(Stored records)
***

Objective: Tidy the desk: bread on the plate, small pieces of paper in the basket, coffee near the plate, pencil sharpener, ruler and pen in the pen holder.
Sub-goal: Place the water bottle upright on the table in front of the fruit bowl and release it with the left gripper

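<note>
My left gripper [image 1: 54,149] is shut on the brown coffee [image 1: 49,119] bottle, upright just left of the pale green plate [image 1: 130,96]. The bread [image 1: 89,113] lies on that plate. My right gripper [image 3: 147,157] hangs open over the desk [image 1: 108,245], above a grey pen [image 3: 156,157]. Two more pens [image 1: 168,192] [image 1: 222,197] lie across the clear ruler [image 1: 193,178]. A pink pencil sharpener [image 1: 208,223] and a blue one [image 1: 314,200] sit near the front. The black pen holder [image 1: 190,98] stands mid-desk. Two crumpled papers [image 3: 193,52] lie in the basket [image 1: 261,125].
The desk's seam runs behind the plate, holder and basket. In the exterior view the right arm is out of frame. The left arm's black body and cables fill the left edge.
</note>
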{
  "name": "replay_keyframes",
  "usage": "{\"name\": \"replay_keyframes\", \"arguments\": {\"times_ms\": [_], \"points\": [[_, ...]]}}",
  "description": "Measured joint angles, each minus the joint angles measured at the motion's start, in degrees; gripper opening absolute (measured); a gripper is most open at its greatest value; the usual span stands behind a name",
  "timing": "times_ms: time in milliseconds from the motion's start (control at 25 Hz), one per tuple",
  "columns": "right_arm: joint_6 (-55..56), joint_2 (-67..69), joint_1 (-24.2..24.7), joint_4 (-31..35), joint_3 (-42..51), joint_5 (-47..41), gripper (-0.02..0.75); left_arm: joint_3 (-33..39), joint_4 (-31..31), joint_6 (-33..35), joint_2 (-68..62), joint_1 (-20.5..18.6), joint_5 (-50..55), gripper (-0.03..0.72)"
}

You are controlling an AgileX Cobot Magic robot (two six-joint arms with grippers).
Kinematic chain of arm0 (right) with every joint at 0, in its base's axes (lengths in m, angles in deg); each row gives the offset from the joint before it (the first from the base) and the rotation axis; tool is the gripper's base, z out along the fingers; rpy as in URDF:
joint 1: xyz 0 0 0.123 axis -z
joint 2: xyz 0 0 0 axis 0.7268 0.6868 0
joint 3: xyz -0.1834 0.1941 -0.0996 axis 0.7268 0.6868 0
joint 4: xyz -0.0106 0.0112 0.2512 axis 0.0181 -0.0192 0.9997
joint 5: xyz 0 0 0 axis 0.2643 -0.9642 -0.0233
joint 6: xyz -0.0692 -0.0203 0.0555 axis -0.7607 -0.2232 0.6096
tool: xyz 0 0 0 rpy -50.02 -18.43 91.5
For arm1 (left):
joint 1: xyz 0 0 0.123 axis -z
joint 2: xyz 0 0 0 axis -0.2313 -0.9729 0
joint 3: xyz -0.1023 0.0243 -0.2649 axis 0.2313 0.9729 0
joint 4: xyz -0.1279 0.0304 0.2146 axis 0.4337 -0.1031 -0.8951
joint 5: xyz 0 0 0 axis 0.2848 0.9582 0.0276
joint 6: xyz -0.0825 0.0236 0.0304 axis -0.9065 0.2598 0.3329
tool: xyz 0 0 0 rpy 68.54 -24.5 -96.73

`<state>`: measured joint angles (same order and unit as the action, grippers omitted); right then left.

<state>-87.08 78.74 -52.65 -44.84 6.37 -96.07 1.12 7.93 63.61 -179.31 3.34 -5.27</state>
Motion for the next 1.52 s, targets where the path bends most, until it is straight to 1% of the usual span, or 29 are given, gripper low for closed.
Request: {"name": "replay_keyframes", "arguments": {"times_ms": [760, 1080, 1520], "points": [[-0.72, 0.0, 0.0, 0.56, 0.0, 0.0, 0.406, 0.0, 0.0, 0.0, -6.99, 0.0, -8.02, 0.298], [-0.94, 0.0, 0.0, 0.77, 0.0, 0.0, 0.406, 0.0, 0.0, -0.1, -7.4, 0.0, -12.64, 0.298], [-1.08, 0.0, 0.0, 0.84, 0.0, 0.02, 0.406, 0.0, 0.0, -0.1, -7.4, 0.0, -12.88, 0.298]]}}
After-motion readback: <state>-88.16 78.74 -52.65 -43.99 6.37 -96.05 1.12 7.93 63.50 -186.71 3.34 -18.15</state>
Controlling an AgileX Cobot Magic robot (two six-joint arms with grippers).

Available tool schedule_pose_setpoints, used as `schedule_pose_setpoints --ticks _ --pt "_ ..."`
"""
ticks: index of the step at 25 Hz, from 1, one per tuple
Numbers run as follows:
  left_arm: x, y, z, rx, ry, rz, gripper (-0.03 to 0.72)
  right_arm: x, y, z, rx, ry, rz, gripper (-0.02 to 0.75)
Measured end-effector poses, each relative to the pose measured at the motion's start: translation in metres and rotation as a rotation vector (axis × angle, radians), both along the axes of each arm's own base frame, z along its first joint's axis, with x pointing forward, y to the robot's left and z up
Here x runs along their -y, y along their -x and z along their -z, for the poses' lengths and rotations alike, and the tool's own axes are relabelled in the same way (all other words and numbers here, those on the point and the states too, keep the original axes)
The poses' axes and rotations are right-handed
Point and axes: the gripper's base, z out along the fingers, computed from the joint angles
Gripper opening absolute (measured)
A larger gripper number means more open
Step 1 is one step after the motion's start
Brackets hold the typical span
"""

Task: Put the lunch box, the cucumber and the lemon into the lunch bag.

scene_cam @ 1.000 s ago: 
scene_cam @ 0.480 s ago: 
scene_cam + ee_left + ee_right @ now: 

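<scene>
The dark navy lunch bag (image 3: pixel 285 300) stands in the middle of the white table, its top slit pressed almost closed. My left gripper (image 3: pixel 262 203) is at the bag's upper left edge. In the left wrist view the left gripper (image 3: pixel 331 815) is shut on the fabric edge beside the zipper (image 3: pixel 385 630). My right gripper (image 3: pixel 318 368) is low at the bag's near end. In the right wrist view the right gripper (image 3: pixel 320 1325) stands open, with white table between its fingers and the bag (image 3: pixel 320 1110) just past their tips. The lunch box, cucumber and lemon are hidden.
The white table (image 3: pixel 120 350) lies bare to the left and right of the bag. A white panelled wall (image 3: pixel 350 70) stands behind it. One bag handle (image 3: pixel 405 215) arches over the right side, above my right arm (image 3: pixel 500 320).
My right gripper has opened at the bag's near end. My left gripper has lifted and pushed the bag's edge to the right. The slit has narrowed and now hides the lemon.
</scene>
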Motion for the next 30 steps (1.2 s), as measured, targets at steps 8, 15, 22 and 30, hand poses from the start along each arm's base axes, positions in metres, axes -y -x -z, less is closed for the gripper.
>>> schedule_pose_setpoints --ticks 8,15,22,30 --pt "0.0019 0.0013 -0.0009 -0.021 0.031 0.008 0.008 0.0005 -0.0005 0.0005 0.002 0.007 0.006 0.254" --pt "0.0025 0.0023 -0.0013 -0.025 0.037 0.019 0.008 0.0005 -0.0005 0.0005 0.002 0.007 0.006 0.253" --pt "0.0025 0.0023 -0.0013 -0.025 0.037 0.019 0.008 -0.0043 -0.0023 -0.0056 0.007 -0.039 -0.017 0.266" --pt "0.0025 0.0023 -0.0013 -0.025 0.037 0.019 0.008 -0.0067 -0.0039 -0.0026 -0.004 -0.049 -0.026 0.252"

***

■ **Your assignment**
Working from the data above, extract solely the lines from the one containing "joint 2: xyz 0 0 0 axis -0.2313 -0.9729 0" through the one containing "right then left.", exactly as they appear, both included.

■ **Solution for this task**
joint 2: xyz 0 0 0 axis -0.2313 -0.9729 0
joint 3: xyz -0.1023 0.0243 -0.2649 axis 0.2313 0.9729 0
joint 4: xyz -0.1279 0.0304 0.2146 axis 0.4337 -0.1031 -0.8951
joint 5: xyz 0 0 0 axis 0.2848 0.9582 0.0276
joint 6: xyz -0.0825 0.0236 0.0304 axis -0.9065 0.2598 0.3329
tool: xyz 0 0 0 rpy 68.54 -24.5 -96.73

`<state>`: measured joint angles (same order and unit as the action, grippers omitted); right then left.

Nothing else is needed to finish the exercise.